Operação rescaldo pós eleições

A eleição terminou, mas a discussão não. É impossível eliminar o parentesco consanguíneo, mas no WhatsApp, redes sociais, trabalho, condomínio etc. a cultura do cancelamento ferveu. Amigos vem, amigos vão, mas inimigo é para sempre, exceto na política, onde vale tudo: fazer aliança com a sogra, amante da esposa, credor, devedor, polícia, bandido. Vale tudo para obter votos.

As pessoas se tornam especialistas em tudo e discutem qualquer assunto: educação, Amazônia, nióbio, física quântica etc. Não percebem que os eleitos ficam de boa, os derrotados se ajeitam, mas os que brigaram terão amizades rompidas, namoros desfeitos, casamentos abalados e outras desgraças. Tenho um amigo que, por causa da política, foi expulso de 4 grupos, inclusive o Alcoólicos Anônimos. O povo briga pelos candidatos como se fossem seus filhos! Juram que os apoiados são sinceros, esquecendo que a sinceridade deles muda o tempo todo. 

Mas voltemos ao tema central que é o rescaldo eleitoral e os estragos que provocam. Além das consequências sociais, familiares e conjugais, eleição também pode afetar o trabalho. Se alguém perde um cargo no Governo porque seu padrinho político não se reelegeu, um primo, um amigo, a esposa ou a amante que apoiou o outro lado ficará de boa e o indicará para outras funções. Eles sempre dão jeito. Mas e o povo? Como fica?

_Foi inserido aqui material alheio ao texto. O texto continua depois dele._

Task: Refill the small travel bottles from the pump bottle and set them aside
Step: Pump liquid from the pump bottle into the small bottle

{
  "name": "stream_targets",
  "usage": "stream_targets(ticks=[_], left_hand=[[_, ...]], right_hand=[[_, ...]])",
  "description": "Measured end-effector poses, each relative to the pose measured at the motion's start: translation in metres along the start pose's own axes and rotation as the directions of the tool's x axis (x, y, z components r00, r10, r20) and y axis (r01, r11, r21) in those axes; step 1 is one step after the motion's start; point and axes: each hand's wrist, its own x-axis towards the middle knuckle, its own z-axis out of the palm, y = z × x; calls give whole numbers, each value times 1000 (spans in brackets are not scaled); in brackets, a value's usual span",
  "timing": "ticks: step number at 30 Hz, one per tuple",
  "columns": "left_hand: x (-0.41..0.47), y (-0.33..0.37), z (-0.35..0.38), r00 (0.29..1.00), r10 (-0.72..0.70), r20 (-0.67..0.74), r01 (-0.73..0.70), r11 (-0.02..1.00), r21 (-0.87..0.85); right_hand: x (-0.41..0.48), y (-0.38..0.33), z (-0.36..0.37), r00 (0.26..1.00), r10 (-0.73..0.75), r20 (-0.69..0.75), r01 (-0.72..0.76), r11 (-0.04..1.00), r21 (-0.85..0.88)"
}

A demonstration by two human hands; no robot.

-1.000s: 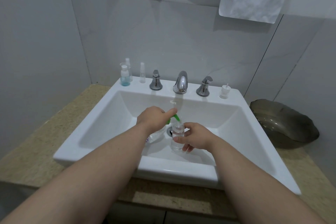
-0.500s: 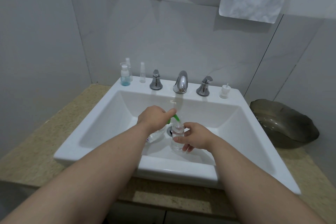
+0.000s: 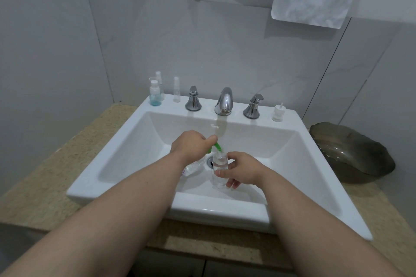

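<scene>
Over the white sink (image 3: 126,153) my left hand (image 3: 191,145) grips a clear pump bottle (image 3: 193,167) with a green pump head (image 3: 217,147), index finger lying on the pump. Its nozzle points down into the mouth of a small clear travel bottle (image 3: 220,170), which my right hand (image 3: 240,168) holds upright by its side. The small bottle holds clear liquid. My left hand hides most of the pump bottle.
On the sink's back ledge stand a blue-liquid bottle (image 3: 155,94), two slim clear spray bottles (image 3: 176,90), the chrome faucet (image 3: 224,102) with two handles, and a loose white cap (image 3: 278,113). A dark metal bowl (image 3: 351,153) sits on the counter at right.
</scene>
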Motion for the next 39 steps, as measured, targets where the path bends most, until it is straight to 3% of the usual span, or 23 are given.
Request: stream_targets(ticks=[22,39], left_hand=[[-2,-9,-2,1000,29,7,-28,998,-54],[1,-3,0,1000,17,-2,-17,1000,-3]], right_hand=[[0,0,-1,1000,-5,-11,5,1000,9],[-2,-2,-2,1000,-14,-16,15,999,29]])
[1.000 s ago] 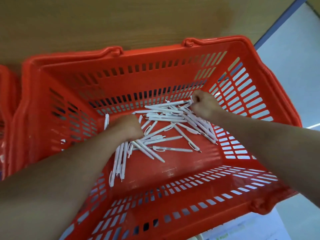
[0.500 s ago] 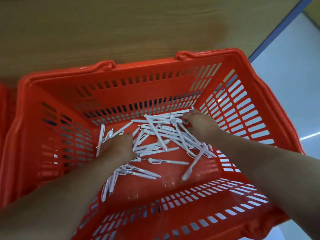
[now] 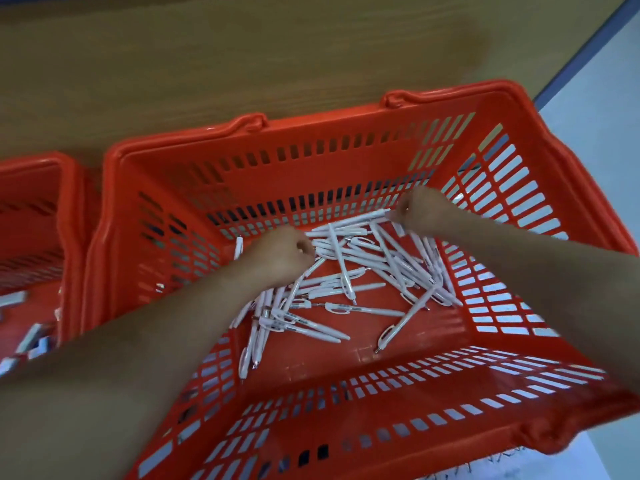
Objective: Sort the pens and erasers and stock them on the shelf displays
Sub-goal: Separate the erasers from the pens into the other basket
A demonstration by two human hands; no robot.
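Hands both reach into the basket point(image 3: 346, 171); left hand point(image 3: 280, 258) curls round a bunch of pens point(image 3: 360, 258); right hand point(image 3: 422, 213) is curled at their far end, grip unclear, now nearer the far wall; a second basket point(image 3: 69, 202) has come into view at left.

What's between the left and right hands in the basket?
Crisscrossed white pens on the orange basket's floor fill the gap between left hand and right hand; head view.

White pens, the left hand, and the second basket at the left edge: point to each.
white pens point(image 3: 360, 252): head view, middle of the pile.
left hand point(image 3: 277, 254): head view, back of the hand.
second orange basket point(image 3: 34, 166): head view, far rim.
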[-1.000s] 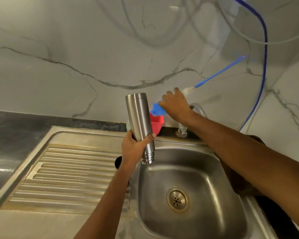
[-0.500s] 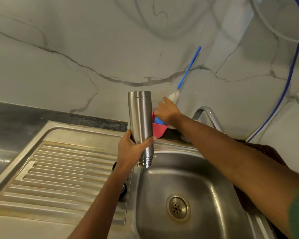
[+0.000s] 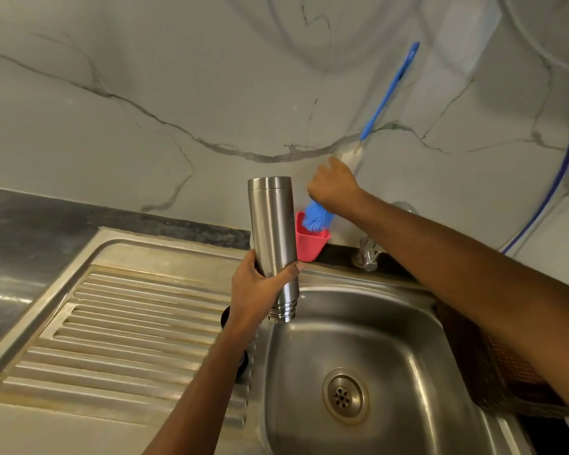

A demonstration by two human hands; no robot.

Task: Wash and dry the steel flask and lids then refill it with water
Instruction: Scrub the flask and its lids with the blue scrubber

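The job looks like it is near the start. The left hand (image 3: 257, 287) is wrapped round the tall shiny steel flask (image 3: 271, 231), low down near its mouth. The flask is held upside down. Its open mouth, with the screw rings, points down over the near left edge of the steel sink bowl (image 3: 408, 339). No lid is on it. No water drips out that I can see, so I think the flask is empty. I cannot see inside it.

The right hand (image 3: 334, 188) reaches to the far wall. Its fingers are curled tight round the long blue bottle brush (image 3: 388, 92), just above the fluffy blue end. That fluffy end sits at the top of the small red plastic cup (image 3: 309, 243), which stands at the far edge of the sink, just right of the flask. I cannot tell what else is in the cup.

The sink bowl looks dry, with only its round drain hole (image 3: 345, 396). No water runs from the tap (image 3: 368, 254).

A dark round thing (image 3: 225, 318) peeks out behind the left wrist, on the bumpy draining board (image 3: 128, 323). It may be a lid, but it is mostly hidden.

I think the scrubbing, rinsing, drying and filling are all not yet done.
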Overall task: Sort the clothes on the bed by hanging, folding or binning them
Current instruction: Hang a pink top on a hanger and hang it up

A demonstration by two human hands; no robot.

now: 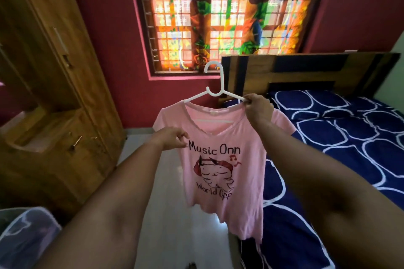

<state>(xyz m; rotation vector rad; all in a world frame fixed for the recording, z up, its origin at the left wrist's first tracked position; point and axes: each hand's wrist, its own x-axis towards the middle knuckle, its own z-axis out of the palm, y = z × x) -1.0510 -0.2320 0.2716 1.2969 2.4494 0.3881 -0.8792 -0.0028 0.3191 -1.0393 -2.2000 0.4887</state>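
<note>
A pink T-shirt [220, 172] printed "Music Onn World Off" hangs on a white plastic hanger [213, 91] in mid-air in front of me, beside the bed [341, 129]. My right hand [258, 109] pinches the hanger's right arm together with the shirt's right shoulder. My left hand [173, 138] is at the shirt's left side below the sleeve, fingertips pinching or touching the fabric near the print. The hanger's hook points up and is free.
A wooden wardrobe [54, 85] with closed doors stands at the left. A bin or basket holding dark patterned cloth [26, 238] is at the lower left. The bed has a navy sheet with white rings and a wooden headboard [306, 70]. White floor runs between them.
</note>
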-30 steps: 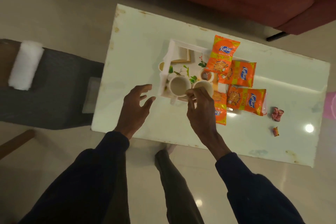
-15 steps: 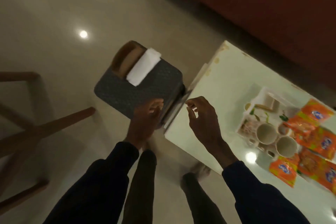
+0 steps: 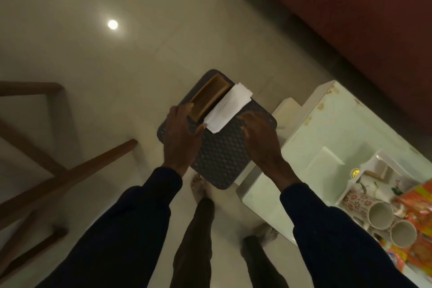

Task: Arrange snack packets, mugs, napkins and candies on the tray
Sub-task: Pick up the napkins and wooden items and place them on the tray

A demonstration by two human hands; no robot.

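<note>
A folded stack of white napkins (image 3: 228,110) lies on a dark grey stool (image 3: 219,159), beside a brown wooden holder (image 3: 209,97). My left hand (image 3: 181,134) is spread, its thumb at the napkins' near end and its fingers at the holder. My right hand (image 3: 258,135) hovers open just right of the napkins, fingers pointing at them. At the far right the white tray (image 3: 378,159) sits on the pale table (image 3: 339,128), holding two mugs (image 3: 379,215) (image 3: 403,234) with orange snack packets (image 3: 418,203) next to them.
Wooden chair legs (image 3: 70,170) cross the floor at the left. A dark red sofa (image 3: 350,18) fills the upper right. My legs and bare feet (image 3: 198,187) stand between stool and table. A light reflects on the glossy tiled floor (image 3: 113,24).
The view swung left from the tray to the stool. Both hands left the mugs and moved over the stool, arriving either side of the napkins.
</note>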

Cida e Zé não transferiram o título e não tinham dinheiro para viajar a Cucuí para votar. De bem com a vida, se o salário der para pagar o aluguel, comida, roupa e um forrózinho de vez em quando, tudo bem. Zé faz bicos e economiza para visitar mainha e painho no Natal e Cida guarda os trocados para comprar uma Air Fryer.

Os 2 trabalham como faxineiros à noite e dão duro para deixar tudo nos trinques para o dia seguinte. O escritório ocupa um amplo sobrado numa rua pouco movimentada próxima ao Metrô. O serviço é tranquilo, menos quando tem reunião até tarde. Eles ouvem conversas, gritos, mas não fazem ideia do que discutem. Não conhecem o pessoal, mas sabem que são importantes. Sempre tem gente saindo, gente chegando, carrões na rua, sobras de pizza, café e bebidas. Os 2 conversam imaginando como deve ser a vida de grã fino. Assim que terminam o serviço, ligam o alarme e vão embora. Não há vigilante. Só câmeras de segurança.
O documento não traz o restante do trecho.